Edith L. Holder1#, Robyn N. Conmy2, Albert D. Venosa2

1Pegasus Technical Services, Inc., Cincinnati, OH, USA

2US Environmental Protection Agency, ORD, Cincinnati, OH, USA

Email: #Holder.Edith@epa.gov

Copyright © 2015 by authors and Scientific Research Publishing Inc.

This work is licensed under the Creative Commons Attribution International License (CC BY).

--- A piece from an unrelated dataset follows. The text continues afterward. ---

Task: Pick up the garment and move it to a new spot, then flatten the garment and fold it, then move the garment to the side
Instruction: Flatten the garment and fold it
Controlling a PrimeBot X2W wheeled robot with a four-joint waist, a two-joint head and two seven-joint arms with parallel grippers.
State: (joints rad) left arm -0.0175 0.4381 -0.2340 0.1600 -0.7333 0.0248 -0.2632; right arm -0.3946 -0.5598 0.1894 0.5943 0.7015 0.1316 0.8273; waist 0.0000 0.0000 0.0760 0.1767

http://creativecommons.org/licenses/by/4.0/

Received 10 May 2015; accepted 27 June 2015; published 30 June 2015

ABSTRACT

A controlled laboratory study was conducted to measure the dispersion effectiveness of Corexit 9500 on 23 different crude oils. This study was a part of a larger project initiated by the Bureau of Safety and Environmental Enforcement (BSEE) testing 20 oils to compare the predictive value of laboratory dispersant effectiveness tests with their larger scale test conducted at Ohmsett, BSEE’s national oil spill response test facility located in Leonardo, NJ. The test used in this study was the Baffled Flask Test (BFT), which is planned for adoption as EPA’s official testing protocol for listing commercial dispersant products on the National Contingency Plan Product Schedule, replacing the current Swirling Flask Test (SFT) [1] . In addition, the results of 3 additional oils, the 2 used in the SFT and BFT as currently written plus another reference oil, are presented. The temperature used for the tests was 15˚C, to match the temperature used at Ohmsett. The dispersion effectiveness ranged from 3.4% to 93%. The BFT is a laboratory test with results that are inversely correlated with oil viscosity and therefore has predictive value in the decision to use a dispersant in the event of a spill.

Keywords:

Dispersion, Oil Spill, Dispersant, Crude Oil, Viscosity, Dispersion Effectiveness

1. Background and Introduction

Bench-scale Dispersant Effectiveness (DE) tests are routinely used around the world to evaluate the potential effectiveness of a dispersant product on standard oils or to study the effect of oil and dispersant type and environmental variables on dispersant effectiveness. In the United States, from the Code of Federal Regulations [1] dispersant products must achieve a measured effectiveness of 45% or greater for South Louisiana Crude (SLC) or Prudhoe Bay Crude (PBC) using the SFT in order to be placed on the US Environmental Protection Agency’s (EPA’s) National Contingency Plan (NCP) Product Schedule (NCPPS, or “the Schedule”) [2] for possible use in an oil spill. However, the effectiveness values recorded in the various available laboratory tests do not necessarily relate closely to the expected effectiveness in the field [3] , where natural dilution, weathering, emulsions, and other natural processes can occur. Attempts have been made to correlate the results of bench-scale tests to one another, but these attempts have met with limited success because each test is performed with different variables (mixing speed, oil type, degree of weathering or emulsification, temperature, etc.) that might affect performance [4] [5] .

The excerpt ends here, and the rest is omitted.